Start of Dataset extract
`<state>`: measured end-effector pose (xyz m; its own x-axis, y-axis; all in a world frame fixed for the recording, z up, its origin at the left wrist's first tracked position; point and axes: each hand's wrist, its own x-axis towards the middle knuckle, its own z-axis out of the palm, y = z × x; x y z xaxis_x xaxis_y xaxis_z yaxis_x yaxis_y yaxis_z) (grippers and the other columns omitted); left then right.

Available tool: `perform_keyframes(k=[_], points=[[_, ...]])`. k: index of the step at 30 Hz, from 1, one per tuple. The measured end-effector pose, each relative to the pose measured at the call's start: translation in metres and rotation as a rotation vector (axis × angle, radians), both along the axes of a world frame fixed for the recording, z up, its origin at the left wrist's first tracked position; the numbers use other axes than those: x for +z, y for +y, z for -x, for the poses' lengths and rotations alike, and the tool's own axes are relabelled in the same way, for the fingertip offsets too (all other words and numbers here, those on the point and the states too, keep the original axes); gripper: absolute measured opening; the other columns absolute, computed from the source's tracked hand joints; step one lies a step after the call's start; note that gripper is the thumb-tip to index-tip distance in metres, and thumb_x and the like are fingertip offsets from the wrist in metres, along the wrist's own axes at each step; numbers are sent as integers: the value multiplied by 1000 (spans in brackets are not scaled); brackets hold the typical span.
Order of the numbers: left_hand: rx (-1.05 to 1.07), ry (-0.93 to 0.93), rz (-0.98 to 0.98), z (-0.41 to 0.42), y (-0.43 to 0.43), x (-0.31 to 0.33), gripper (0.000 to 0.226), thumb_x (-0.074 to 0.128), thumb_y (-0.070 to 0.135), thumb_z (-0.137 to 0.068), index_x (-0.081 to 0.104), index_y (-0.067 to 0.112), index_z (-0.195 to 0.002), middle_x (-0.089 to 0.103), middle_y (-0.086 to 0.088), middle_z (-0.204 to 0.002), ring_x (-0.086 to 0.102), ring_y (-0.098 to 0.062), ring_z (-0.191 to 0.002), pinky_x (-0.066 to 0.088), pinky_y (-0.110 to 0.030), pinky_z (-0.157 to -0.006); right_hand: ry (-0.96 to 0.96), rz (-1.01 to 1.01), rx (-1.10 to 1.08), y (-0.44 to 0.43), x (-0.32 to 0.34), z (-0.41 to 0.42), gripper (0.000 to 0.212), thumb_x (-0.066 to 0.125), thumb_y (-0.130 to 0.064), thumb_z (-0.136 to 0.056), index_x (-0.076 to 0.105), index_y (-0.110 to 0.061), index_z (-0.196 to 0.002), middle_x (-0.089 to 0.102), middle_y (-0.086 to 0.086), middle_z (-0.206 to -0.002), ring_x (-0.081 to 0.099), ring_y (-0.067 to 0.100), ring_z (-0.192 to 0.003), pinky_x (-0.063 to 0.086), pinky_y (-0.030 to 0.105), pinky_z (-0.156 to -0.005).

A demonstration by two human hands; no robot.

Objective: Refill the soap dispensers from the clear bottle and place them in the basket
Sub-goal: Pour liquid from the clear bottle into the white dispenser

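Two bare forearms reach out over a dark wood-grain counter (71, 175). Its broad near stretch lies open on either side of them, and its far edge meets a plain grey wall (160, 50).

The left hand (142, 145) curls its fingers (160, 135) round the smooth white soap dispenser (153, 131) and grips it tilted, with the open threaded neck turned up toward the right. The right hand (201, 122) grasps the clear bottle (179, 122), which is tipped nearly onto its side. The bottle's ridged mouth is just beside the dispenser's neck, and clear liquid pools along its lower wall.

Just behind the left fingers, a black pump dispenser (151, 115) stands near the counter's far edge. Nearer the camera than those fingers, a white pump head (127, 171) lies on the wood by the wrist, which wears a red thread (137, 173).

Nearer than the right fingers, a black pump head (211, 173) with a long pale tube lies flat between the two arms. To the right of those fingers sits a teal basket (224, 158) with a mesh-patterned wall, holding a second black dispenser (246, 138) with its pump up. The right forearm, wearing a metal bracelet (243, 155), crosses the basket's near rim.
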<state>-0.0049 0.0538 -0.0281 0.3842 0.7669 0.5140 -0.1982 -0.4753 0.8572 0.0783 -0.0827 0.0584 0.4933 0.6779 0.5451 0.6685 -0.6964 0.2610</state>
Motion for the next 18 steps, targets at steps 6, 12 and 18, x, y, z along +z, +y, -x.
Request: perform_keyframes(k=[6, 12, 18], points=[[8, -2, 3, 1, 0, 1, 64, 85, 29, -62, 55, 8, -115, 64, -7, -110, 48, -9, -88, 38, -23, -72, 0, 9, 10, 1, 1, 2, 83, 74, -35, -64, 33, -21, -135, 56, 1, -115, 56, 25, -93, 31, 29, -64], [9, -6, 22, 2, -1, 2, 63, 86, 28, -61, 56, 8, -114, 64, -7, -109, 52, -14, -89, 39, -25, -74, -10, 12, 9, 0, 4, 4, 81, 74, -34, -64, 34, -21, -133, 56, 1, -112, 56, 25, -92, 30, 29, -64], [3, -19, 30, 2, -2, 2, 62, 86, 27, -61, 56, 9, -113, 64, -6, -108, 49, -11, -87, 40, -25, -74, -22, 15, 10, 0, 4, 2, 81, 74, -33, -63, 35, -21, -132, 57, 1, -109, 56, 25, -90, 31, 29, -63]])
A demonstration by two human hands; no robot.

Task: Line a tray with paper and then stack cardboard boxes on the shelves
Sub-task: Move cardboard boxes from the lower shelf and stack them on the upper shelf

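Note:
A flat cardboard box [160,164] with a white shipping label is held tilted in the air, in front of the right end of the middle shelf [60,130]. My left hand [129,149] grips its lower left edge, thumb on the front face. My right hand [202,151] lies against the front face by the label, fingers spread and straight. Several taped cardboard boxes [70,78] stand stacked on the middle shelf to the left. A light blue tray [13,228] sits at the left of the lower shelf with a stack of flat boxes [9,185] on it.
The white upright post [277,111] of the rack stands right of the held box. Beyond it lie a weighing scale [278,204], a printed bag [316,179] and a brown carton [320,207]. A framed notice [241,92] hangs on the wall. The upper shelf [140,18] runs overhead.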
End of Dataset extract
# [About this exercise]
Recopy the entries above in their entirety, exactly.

# [Problem solution]
`<state>`: measured end-effector pose (xyz m; its own x-axis, y-axis; all in a world frame fixed for the recording, z up, its origin at the left wrist's first tracked position; point and axes: each hand's wrist, its own x-axis towards the middle knuckle, its own z-axis out of the palm, y = z × x; x y z xaxis_x xaxis_y xaxis_z yaxis_x yaxis_y yaxis_z) (grippers and the other columns omitted); left then right.

Available tool: `perform_keyframes(k=[_], points=[[_, ...]])`. k: index of the step at 30 Hz, from 1, one per tuple. The measured end-effector pose, each relative to the pose measured at the call's start: translation in metres and rotation as a rotation vector (axis × angle, radians), both along the axes of a world frame fixed for the recording, z up, its origin at the left wrist's first tracked position; the numbers use other axes than those: x for +z, y for +y, z for -x, for the poses' lengths and rotations alike, and the tool's own axes are relabelled in the same way, for the fingertip offsets too (all other words and numbers here, those on the point and the states too, keep the original axes); gripper: absolute measured opening; the other columns absolute, computed from the source's tracked hand joints; step one lies a step after the call's start; note that gripper is the thumb-tip to index-tip distance in metres, and thumb_x and the like are fingertip offsets from the wrist in metres, along the wrist's own axes at each step; numbers are sent as integers: the value multiplied by 1000 (spans in brackets are not scaled); brackets hold the typical span.
Order of the numbers: left_hand: rx (-1.05 to 1.07), ry (-0.93 to 0.93), rz (-0.98 to 0.98), z (-0.41 to 0.42), y (-0.43 to 0.43), x (-0.31 to 0.33), gripper (0.000 to 0.226), thumb_x (-0.074 to 0.128), thumb_y (-0.070 to 0.135), thumb_z (-0.137 to 0.068), index_x (-0.081 to 0.104), index_y (-0.067 to 0.112), index_z (-0.195 to 0.002), middle_x (-0.089 to 0.103), middle_y (-0.086 to 0.088), middle_z (-0.204 to 0.002), ring_x (-0.086 to 0.102), ring_y (-0.098 to 0.062), ring_z (-0.191 to 0.002), pinky_x (-0.066 to 0.088), pinky_y (-0.110 to 0.030), pinky_z (-0.157 to -0.006); right_hand: ry (-0.96 to 0.96), rz (-1.01 to 1.01), rx (-1.10 to 1.08), y (-0.44 to 0.43), x (-0.32 to 0.34), z (-0.41 to 0.42), gripper (0.000 to 0.212), thumb_x (-0.066 to 0.125), thumb_y (-0.130 to 0.064), thumb_z (-0.136 to 0.056), index_x (-0.076 to 0.105), index_y (-0.110 to 0.061), index_z (-0.196 to 0.002), middle_x (-0.089 to 0.102), middle_y (-0.086 to 0.086), middle_z (-0.206 to -0.002), ring_x (-0.081 to 0.099), ring_y (-0.067 to 0.100), ring_z (-0.192 to 0.003), pinky_x (-0.063 to 0.086), pinky_y (-0.030 to 0.105), pinky_z (-0.156 to -0.005).

A demonstration by two human hands; no robot.

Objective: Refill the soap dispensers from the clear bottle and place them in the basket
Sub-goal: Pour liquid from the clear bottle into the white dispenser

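Two bare forearms reach out over a dark wood-grain counter (71, 175). Its broad near stretch lies open on either side of them, and its far edge meets a plain grey wall (160, 50).

The left hand (142, 145) curls its fingers (160, 135) round the smooth white soap dispenser (153, 131) and grips it tilted, with the open threaded neck turned up toward the right. The right hand (201, 122) grasps the clear bottle (179, 122), which is tipped nearly onto its side. The bottle's ridged mouth is just beside the dispenser's neck, and clear liquid pools along its lower wall.

Just behind the left fingers, a black pump dispenser (151, 115) stands near the counter's far edge. Nearer the camera than those fingers, a white pump head (127, 171) lies on the wood by the wrist, which wears a red thread (137, 173).

Nearer than the right fingers, a black pump head (211, 173) with a long pale tube lies flat between the two arms. To the right of those fingers sits a teal basket (224, 158) with a mesh-patterned wall, holding a second black dispenser (246, 138) with its pump up. The right forearm, wearing a metal bracelet (243, 155), crosses the basket's near rim.
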<state>-0.0049 0.0538 -0.0281 0.3842 0.7669 0.5140 -0.1982 -0.4753 0.8572 0.0783 -0.0827 0.0584 0.4933 0.6779 0.5451 0.6685 -0.6964 0.2610</state>
Motion for the next 18 steps, targets at steps 6, 12 and 18, x, y, z along +z, +y, -x.
Request: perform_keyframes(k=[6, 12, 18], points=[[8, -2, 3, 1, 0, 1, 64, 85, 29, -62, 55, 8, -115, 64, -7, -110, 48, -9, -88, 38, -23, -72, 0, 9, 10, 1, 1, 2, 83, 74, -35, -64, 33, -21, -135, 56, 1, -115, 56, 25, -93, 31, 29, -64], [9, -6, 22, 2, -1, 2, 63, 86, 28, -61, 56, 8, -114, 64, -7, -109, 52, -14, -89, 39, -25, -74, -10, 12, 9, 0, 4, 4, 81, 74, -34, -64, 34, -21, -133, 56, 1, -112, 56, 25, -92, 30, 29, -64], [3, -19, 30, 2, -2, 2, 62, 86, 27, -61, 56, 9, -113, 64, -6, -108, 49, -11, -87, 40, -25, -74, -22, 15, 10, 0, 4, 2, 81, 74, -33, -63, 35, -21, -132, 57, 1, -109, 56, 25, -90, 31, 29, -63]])
A demonstration by two human hands; no robot.

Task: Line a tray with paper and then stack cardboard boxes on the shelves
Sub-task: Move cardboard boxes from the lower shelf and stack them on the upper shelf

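Note:
A flat cardboard box [160,164] with a white shipping label is held tilted in the air, in front of the right end of the middle shelf [60,130]. My left hand [129,149] grips its lower left edge, thumb on the front face. My right hand [202,151] lies against the front face by the label, fingers spread and straight. Several taped cardboard boxes [70,78] stand stacked on the middle shelf to the left. A light blue tray [13,228] sits at the left of the lower shelf with a stack of flat boxes [9,185] on it.
The white upright post [277,111] of the rack stands right of the held box. Beyond it lie a weighing scale [278,204], a printed bag [316,179] and a brown carton [320,207]. A framed notice [241,92] hangs on the wall. The upper shelf [140,18] runs overhead.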

There is no more to this output.